Allgemeine Wehrpflicht

Österreich bekennt sich zur umfassenden Landesverteidigung (Art. 9a B-VG). Dazu zählen die militärische, die geistige, die zivile und die wirtschaftliche Landesverteidigung. Die österreichische Bundesverfassung bestimmt als Aufgaben der Landesverteidigung die Wahrung der Unabhängigkeit der Republik Österreich nach außen sowie die Unverletzlichkeit und Einheit des Bundesgebietes, insbesondere zur Aufrechterhaltung und Verteidigung der immerwährenden Neutralität und legt die allgemeine Wehrpflicht für männliche österreichische Staatsbürger fest. Österreichische Staatsbürgerinnen können freiwillig Dienst als Soldatinnen leisten.
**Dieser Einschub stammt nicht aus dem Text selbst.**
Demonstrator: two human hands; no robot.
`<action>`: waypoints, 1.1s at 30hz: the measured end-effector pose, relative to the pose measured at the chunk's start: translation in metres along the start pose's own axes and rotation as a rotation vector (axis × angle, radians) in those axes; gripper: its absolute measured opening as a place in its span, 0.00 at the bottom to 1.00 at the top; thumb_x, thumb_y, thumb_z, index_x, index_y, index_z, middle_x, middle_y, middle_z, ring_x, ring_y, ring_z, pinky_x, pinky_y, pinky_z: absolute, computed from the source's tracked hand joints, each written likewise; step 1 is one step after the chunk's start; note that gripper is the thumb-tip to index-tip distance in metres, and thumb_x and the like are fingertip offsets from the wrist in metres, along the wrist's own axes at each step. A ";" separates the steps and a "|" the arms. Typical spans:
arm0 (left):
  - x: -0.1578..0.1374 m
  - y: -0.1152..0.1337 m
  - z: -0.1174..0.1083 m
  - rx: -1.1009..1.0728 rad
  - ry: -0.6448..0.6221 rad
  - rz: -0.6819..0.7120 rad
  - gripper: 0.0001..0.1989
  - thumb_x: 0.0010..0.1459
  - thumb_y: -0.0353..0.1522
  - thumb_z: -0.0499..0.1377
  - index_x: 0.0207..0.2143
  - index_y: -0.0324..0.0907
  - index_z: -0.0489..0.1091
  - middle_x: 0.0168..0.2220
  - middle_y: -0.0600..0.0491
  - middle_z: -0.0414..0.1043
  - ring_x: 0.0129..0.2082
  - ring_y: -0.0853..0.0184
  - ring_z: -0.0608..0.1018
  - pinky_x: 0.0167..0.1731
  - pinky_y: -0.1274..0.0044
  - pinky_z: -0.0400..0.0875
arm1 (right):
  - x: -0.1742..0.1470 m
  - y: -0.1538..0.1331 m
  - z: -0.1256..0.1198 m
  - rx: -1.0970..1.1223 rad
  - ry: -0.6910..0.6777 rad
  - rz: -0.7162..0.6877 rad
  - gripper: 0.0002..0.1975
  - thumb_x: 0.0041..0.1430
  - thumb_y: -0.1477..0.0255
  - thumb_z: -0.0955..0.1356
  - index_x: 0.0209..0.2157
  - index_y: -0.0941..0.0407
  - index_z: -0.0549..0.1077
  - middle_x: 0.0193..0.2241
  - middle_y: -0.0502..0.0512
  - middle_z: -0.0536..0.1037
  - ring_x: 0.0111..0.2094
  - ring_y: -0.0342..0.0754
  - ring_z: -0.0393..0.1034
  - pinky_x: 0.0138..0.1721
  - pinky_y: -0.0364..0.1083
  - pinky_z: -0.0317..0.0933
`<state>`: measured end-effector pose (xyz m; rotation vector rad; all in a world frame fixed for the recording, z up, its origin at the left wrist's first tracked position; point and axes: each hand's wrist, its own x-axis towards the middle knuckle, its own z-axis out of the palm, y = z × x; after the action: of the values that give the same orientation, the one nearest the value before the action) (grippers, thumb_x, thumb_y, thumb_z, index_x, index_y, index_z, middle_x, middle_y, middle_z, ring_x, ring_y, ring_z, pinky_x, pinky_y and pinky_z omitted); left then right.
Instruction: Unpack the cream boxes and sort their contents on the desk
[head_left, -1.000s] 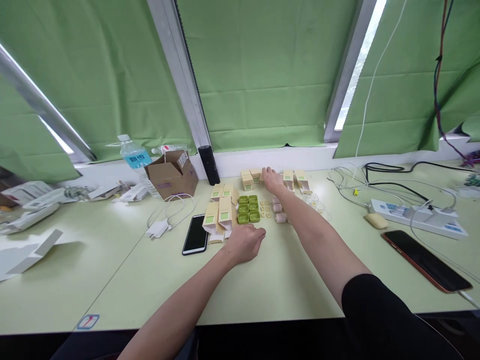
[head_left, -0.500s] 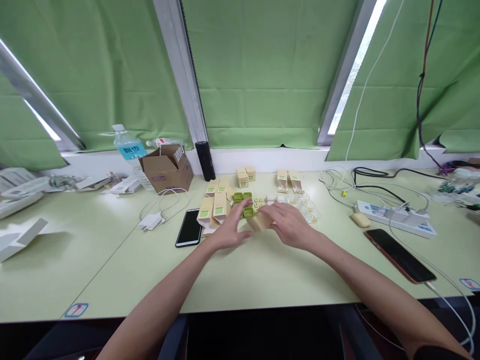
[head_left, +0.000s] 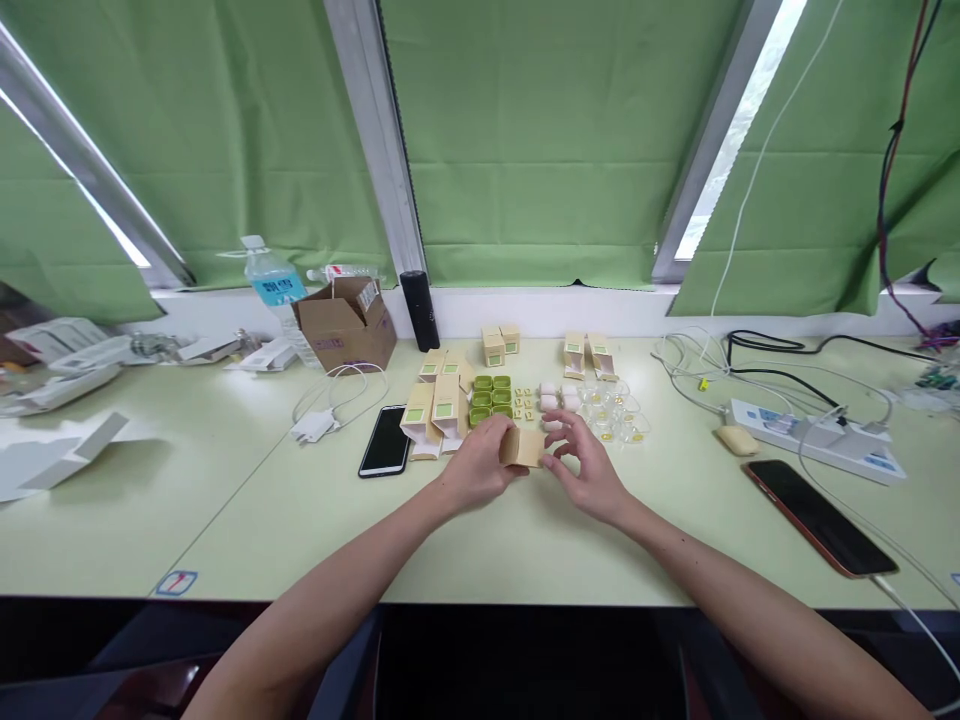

Das Bundesheer ist gemäß § 1 des Wehrgesetzes 2001 nach den Grundsätzen eines Milizsystems eingerichtet. Der Grundwehrdienst dauert derzeit sechs Monate. Wer aus Gewissensgründen die Erfüllung der Wehrpflicht verweigert und von der Ableistung des Wehrdienstes befreit wird, hat stattdessen für neun Monate einen Ersatzdienst (Zivildienst) zu leisten.

Volksbefragung

Die bislang einzige Volksbefragung in Österreich fand am 20. Jänner 2013 statt. Zur Auswahl standen zwei Optionen, wobei der Bevölkerung folgende Frage gestellt wurde:

„Sind Sie für die Einführung eines Berufsheeres und eines bezahlten freiwilligen Sozialjahres oder sind Sie für die Beibehaltung der allgemeinen Wehrpflicht und des Zivildienstes?“

Die Stimmbeteiligung betrug 52,4%. Von den abgegebenen gültigen Stimmen sprach sich eine Mehrheit von 59,7% für die Beibehaltung der allgemeinen Wehrpflicht und des Zivildiensts aus.